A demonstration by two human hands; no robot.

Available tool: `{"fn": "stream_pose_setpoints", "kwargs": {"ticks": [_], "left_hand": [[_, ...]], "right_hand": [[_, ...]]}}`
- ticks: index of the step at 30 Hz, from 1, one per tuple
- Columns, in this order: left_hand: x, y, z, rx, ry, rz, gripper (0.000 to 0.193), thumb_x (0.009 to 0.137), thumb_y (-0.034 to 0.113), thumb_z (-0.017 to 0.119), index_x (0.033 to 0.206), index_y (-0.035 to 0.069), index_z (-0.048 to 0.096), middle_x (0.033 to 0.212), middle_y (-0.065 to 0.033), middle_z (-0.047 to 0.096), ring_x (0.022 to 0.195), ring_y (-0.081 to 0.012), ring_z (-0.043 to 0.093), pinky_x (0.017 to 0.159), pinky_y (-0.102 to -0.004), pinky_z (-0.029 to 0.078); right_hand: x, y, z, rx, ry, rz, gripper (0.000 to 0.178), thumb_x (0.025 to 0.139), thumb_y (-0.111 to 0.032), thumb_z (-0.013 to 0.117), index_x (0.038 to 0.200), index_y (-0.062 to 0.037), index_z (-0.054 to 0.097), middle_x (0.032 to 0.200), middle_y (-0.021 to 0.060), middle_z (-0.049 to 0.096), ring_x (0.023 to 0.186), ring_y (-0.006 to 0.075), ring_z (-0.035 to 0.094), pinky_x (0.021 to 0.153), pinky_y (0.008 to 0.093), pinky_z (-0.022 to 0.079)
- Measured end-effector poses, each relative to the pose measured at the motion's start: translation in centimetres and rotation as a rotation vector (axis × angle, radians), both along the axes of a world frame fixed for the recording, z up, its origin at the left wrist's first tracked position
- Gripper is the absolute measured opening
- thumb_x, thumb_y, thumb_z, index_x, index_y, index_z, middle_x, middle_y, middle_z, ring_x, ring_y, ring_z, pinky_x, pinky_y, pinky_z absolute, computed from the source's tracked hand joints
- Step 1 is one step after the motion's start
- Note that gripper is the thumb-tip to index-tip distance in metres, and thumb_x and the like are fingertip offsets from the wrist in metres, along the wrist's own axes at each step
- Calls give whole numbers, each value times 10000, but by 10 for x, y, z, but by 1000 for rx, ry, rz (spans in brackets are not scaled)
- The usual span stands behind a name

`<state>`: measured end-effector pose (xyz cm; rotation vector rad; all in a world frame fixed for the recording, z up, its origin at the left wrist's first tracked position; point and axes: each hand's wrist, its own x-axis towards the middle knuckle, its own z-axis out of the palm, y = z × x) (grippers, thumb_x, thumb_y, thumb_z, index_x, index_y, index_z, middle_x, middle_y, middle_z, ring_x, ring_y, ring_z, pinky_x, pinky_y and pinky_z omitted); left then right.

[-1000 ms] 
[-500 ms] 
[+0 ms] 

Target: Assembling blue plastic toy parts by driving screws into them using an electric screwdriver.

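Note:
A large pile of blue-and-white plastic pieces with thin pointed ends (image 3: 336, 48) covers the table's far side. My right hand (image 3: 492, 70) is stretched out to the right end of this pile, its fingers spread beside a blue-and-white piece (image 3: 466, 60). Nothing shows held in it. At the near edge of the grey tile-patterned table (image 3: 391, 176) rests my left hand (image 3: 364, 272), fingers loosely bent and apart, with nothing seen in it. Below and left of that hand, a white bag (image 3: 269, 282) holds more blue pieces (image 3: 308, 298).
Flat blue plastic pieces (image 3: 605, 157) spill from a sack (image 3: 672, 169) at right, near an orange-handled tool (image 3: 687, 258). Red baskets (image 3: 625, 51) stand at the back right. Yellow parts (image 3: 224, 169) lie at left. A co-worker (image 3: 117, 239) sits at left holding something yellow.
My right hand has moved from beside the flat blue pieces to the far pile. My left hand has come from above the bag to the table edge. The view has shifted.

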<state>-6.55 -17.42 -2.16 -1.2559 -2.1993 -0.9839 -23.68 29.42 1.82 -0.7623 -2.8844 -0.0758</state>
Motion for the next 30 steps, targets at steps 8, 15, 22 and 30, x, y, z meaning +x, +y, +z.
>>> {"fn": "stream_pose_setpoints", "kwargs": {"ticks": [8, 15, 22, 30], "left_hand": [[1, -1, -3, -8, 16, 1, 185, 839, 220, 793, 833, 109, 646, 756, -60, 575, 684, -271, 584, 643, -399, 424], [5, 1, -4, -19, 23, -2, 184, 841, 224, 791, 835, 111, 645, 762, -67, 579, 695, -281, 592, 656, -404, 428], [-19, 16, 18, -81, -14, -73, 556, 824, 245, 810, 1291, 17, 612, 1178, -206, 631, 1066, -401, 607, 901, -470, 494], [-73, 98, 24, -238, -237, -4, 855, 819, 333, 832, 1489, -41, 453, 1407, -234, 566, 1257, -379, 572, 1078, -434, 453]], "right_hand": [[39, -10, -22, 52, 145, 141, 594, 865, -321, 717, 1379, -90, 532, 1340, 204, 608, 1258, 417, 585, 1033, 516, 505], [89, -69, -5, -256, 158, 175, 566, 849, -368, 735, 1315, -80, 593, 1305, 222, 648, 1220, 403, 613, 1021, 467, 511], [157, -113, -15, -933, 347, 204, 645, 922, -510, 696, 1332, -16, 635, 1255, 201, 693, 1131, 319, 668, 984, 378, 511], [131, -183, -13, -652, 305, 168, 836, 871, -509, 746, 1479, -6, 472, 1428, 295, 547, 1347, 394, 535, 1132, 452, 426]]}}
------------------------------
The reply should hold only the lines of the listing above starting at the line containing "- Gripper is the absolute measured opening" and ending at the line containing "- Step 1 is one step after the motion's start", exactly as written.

- Gripper is the absolute measured opening
- thumb_x, thumb_y, thumb_z, index_x, index_y, index_z, middle_x, middle_y, middle_z, ring_x, ring_y, ring_z, pinky_x, pinky_y, pinky_z absolute, computed from the source's tracked hand joints
- Step 1 is one step after the motion's start

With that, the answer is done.